_What you will do_: Transcribe the data as written, minus images.
Given material: Begin
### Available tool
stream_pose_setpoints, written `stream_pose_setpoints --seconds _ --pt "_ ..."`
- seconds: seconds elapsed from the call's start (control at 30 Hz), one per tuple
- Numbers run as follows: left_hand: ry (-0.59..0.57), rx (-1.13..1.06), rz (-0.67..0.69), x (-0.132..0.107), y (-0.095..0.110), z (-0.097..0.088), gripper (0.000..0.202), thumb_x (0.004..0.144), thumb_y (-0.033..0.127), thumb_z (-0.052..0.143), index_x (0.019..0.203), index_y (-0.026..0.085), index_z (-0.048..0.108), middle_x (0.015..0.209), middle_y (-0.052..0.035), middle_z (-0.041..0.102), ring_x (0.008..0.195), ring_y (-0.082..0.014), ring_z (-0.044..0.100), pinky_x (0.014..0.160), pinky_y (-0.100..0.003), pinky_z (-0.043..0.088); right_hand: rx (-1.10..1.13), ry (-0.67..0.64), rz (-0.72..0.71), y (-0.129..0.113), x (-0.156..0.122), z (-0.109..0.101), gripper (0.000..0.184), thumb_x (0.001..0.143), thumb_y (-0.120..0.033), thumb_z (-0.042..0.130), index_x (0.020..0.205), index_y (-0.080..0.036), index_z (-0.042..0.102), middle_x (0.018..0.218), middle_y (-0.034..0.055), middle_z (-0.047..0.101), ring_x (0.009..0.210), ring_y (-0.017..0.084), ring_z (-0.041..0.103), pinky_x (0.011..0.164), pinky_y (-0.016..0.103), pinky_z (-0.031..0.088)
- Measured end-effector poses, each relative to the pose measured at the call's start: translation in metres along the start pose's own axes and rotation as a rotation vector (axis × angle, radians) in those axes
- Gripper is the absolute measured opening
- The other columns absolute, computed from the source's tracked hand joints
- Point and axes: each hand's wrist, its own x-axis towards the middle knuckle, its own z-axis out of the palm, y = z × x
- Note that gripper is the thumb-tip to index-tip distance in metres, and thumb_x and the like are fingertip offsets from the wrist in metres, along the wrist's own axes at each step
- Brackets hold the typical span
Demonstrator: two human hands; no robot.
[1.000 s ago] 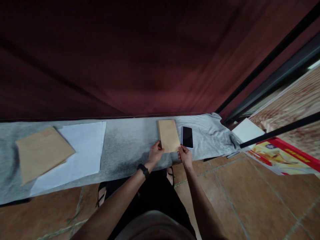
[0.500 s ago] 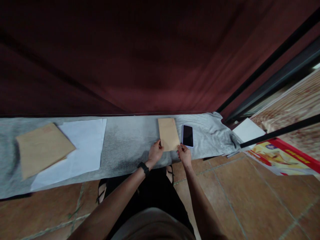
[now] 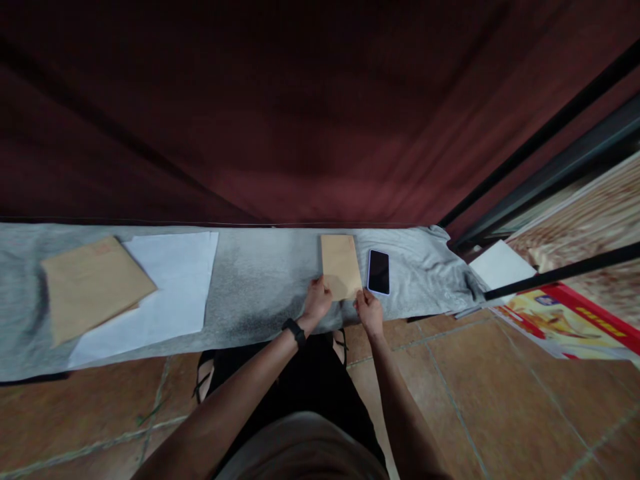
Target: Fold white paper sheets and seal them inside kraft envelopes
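Observation:
A small brown paper envelope (image 3: 341, 265) lies on the grey cloth in front of me, its long side pointing away. My left hand (image 3: 318, 299), with a black watch on the wrist, grips its near left edge, thumb on top. At the near right corner, my right hand (image 3: 369, 311) pinches the paper between thumb and fingers. Just right of the envelope rests a phone (image 3: 379, 272) with a dark screen and a pale purple rim, close to my right fingers but not held.
Larger brown envelopes (image 3: 100, 287) overlap white paper sheets (image 3: 180, 287) on the left of the cloth-covered bench (image 3: 260, 267). A dark red curtain (image 3: 280, 133) hangs behind. On the right are black metal bars (image 3: 560, 273), a white sheet (image 3: 503, 265) and a red-and-yellow box (image 3: 570, 320).
My left hand has slid slightly up along the envelope's left edge, with more fingers over it. The whole scene sits slightly shifted from a small head movement.

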Motion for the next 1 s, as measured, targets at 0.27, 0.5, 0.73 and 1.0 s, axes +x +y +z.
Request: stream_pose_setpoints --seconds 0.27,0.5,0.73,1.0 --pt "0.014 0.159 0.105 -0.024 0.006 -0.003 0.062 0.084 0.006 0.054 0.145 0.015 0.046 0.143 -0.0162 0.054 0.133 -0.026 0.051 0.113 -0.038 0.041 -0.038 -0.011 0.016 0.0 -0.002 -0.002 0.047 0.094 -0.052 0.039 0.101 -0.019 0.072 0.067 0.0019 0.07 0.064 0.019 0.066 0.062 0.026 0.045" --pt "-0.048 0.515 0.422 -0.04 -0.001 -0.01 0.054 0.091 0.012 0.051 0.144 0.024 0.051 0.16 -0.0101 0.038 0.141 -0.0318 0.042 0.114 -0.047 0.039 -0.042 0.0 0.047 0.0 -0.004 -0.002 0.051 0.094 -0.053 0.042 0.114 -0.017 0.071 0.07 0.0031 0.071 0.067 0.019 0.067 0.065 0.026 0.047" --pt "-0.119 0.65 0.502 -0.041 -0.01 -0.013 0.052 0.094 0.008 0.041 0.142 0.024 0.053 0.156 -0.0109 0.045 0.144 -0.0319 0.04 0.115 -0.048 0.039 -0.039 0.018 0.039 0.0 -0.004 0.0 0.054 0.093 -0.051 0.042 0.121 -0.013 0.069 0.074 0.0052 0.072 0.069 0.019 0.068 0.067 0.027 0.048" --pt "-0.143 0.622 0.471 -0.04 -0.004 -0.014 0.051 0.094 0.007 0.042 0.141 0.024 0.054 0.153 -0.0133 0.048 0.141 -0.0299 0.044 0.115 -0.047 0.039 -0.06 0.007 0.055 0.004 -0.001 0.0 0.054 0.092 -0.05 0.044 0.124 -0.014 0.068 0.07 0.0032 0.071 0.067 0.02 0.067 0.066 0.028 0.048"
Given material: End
_Task answer_:
### Available tool
stream_pose_setpoints, written `stream_pose_setpoints --seconds _ --pt "_ ..."`
- seconds: seconds elapsed from the call's start (control at 30 Hz), one per tuple
- Numbers run as follows: left_hand: ry (-0.59..0.57), rx (-1.13..1.06), rz (-0.67..0.69), x (-0.132..0.107), y (-0.095..0.110), z (-0.097..0.088), gripper (0.000..0.202), thumb_x (0.004..0.144), thumb_y (-0.033..0.127), thumb_z (-0.052..0.143), index_x (0.019..0.203), index_y (-0.026..0.085), index_z (-0.048..0.108), middle_x (0.015..0.209), middle_y (-0.052..0.035), middle_z (-0.041..0.102), ring_x (0.008..0.195), ring_y (-0.082..0.014), ring_z (-0.044..0.100), pinky_x (0.014..0.160), pinky_y (-0.100..0.003), pinky_z (-0.043..0.088); right_hand: rx (-1.10..1.13), ry (-0.67..0.64), rz (-0.72..0.71), y (-0.129..0.113), x (-0.156..0.122), z (-0.109..0.101), gripper (0.000..0.184), thumb_x (0.001..0.143), thumb_y (-0.120..0.033), thumb_z (-0.042..0.130), index_x (0.020..0.205), index_y (-0.080..0.036), index_z (-0.042..0.102), middle_x (0.018..0.218), middle_y (-0.034..0.055), middle_z (-0.047..0.101), ring_x (0.009..0.210), ring_y (-0.017..0.084), ring_z (-0.041..0.103), pinky_x (0.011..0.164), pinky_y (-0.016..0.103), pinky_z (-0.031..0.088)
- Measured end-effector poses, each relative to the pose measured at the call's start: translation in metres along the start pose's own axes and rotation as a rotation vector (axis × angle, radians) in those axes
- Gripper is the absolute measured opening
- The other columns absolute, computed from the source's tracked hand joints
- Point and axes: each hand's wrist, its own x-axis towards the middle knuckle, its own z-axis out of the palm, y = z × x
- Note that gripper is the thumb-tip to index-tip distance in metres, and thumb_x and the like are fingertip offsets from the wrist in metres, along the wrist's own axes at each step
- Brackets hold the typical span
Demonstrator: two human hands; no robot.
[1.000 s ago] 
[0.500 s ago] 
[now] 
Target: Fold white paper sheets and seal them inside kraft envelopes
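Observation:
A small brown paper envelope (image 3: 341, 265) lies on the grey cloth in front of me, its long side pointing away. My left hand (image 3: 318, 299), with a black watch on the wrist, grips its near left edge, thumb on top. At the near right corner, my right hand (image 3: 369, 311) pinches the paper between thumb and fingers. Just right of the envelope rests a phone (image 3: 379, 272) with a dark screen and a pale purple rim, close to my right fingers but not held.
Larger brown envelopes (image 3: 100, 287) overlap white paper sheets (image 3: 180, 287) on the left of the cloth-covered bench (image 3: 260, 267). A dark red curtain (image 3: 280, 133) hangs behind. On the right are black metal bars (image 3: 560, 273), a white sheet (image 3: 503, 265) and a red-and-yellow box (image 3: 570, 320).
My left hand has slid slightly up along the envelope's left edge, with more fingers over it. The whole scene sits slightly shifted from a small head movement.
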
Motion for the next 1 s, as measured, targets at 0.27, 0.5, 0.73 and 1.0 s, axes +x +y +z.
Request: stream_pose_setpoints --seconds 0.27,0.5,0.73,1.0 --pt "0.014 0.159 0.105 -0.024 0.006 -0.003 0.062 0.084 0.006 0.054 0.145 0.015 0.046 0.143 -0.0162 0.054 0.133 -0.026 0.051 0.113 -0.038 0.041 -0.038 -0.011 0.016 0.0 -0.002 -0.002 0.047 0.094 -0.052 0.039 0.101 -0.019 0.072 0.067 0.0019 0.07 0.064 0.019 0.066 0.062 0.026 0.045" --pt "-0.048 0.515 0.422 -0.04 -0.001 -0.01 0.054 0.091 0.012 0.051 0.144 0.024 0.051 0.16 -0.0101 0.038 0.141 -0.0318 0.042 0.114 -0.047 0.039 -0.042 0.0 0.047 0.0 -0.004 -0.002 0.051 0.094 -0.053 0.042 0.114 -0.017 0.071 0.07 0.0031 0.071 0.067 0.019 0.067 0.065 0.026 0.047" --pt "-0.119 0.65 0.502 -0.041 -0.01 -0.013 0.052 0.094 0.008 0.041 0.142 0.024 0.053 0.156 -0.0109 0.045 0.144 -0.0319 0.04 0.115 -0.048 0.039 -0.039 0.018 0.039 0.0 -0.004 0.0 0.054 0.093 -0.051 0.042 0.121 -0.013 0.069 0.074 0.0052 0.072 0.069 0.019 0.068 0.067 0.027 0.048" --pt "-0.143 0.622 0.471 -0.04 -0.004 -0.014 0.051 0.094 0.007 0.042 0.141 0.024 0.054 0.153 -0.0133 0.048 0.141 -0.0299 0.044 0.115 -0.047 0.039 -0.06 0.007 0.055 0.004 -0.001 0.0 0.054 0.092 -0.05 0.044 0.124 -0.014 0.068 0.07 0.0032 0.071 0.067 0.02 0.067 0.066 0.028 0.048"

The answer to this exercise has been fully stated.